Individually based pension plans can be of the defined contribution or defined benefit types. Those who prefer to shift the market risks to an insurance company may enter into a whole life or annuity contract with a guaranteed pension at the end. Nothing is free and shifting the risk to an insurance company must be paid for. Most whole life plans (no longer very popular) are a mix of defined contribution and minimum guaranteed benefit. They provide for some risk sharing between the policy holder and the insurance company. Those who badly misjudge their investments, fail to plan properly, or suffer bad luck can be saved by the social safety net. The net should be low enough not to encourage sloth or unreasonable risk taking but high enough to keep anyone from hitting the ground.

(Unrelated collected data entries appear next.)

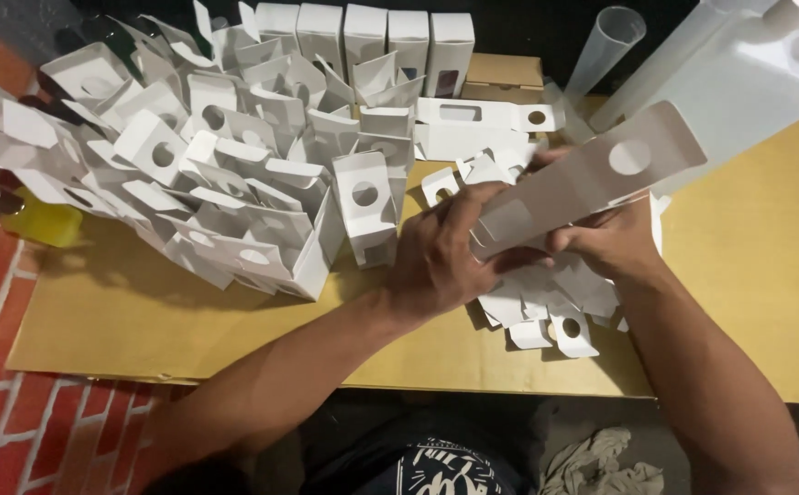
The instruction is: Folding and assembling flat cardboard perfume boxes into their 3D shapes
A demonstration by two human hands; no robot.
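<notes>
Now, grip: left hand (440, 261) and right hand (606, 240) are both clasping a flat white carton blank (583, 179).
Risk: the blank's raised end is likely swinging toward the clear tube (606, 41), possibly toppling it.

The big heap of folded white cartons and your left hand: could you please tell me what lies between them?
In the head view, bare brown cardboard sheet separates the heap of cartons from the left hand.

arms: both bare to the elbow, no sleeves in view
wrists: no watch, no bands
garment (436, 463): dark, white printed graphic, at 6 o'clock
</notes>
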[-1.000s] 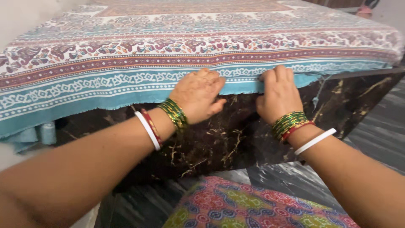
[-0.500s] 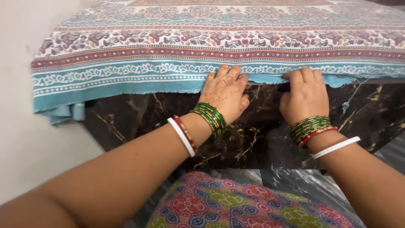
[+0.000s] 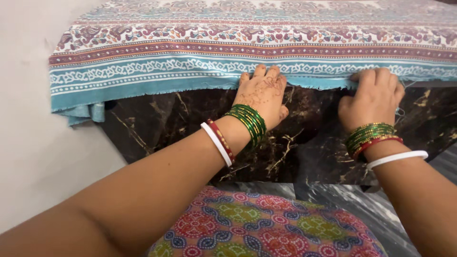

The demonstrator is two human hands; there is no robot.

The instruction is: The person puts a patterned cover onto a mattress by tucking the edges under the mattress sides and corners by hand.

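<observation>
Against the dark marble side (image 3: 157, 123), left hand (image 3: 262, 97) lying flat with fingers tucking under the cloth (image 3: 190, 71) edge, right hand (image 3: 373, 97) gripping the hem.

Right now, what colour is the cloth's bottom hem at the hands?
Plain teal-blue hem, with a white block-print band above it; seen in the head view.

A plain pale wall (image 3: 33, 143) fills the left of the frame. A dark, gold-veined marble panel (image 3: 157, 123) occupies the centre. Grey streaked floor (image 3: 352, 204) lies at lower right.
</observation>
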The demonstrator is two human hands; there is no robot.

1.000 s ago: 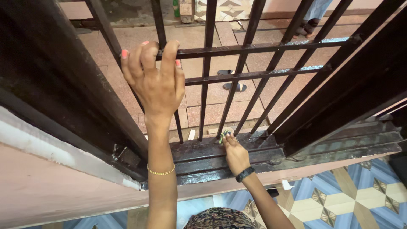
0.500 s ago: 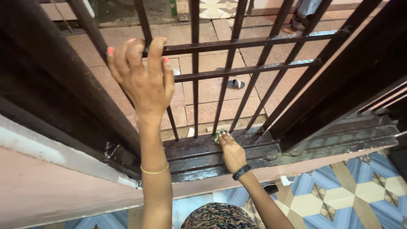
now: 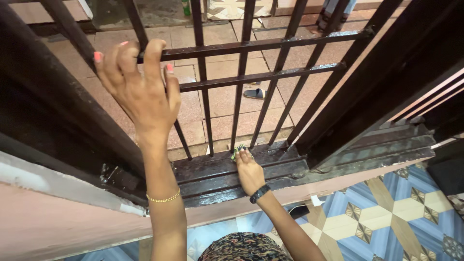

A different set of issues arise from tying the provision of health insurance to employers. It creates difficulties, hardships and anomalies when workers lose their jobs or wish to leave and/or change them. Why shouldn’t our health insurance follow us wherever we go? Maryland’s new “Wal-Mart” law, forcing large companies to spend a minimum amount on their worker’s health insurance seems a step backward. However, a government mandated minimum provision for health and retirement insurance, is not necessarily inconsistent with shifting the primary responsibility back to individuals and families. Whether the funds necessary are sent aside by employers or employees, they must be paid for out of potential wages in any event. Looking back it will be hard to understand why today’s system of employer provided health care insurance ever came about.
The deeper issue here is what role the state and individuals should play in providing for individual welfare. Starting with the Great Depression through WWII and the Great Society, America has increasingly centralized responsibility for individual welfare. To avoid WWII wage and price controls companies began to offer health and pension benefits, aspects of individual welfare that had previously been the left to individuals to provide. Company provided benefits became the norm. The state also took on greater responsibility to provide these benefits (Social Security, Medicare, and Medicaid). Centralization of worker benefits never reached the degree found in the Soviet Union where employers (government owned enterprises) were the sources not only of pension and medical benefits but of education, vacation, and recreational facilities, and of employment and income guarantees as well.
Centralized and state approaches are sometimes necessary but have a host of problems that are better understood today than they were fifty years ago. America has traditionally distinguished itself as a country of opportunity and self reliance. Most but not all of its citizens have flourished in this environment. It is also a country compassionate of its disadvantaged. A reconciliation of these deeply held attitudes was outlined by Ted Halstead and Michael Lind in The Radical Center: The Future of American Politics (Doubleday, 2001).
The trend away from state or company provided benefits as the norm, is a move back toward America’s traditional belief in individual and family responsibility. The state should encourage and facilitate this trend, which should include providing a more efficient and better focused safety net for those who fail in making adequate provisions for themselves.
Warren Coats is retired from the International Monetary Fund He is currently the U.S. Senior Monetary Policy Advisor to the Central Bank of Iraq and a Director of the Cayman Islands Monetary Authority.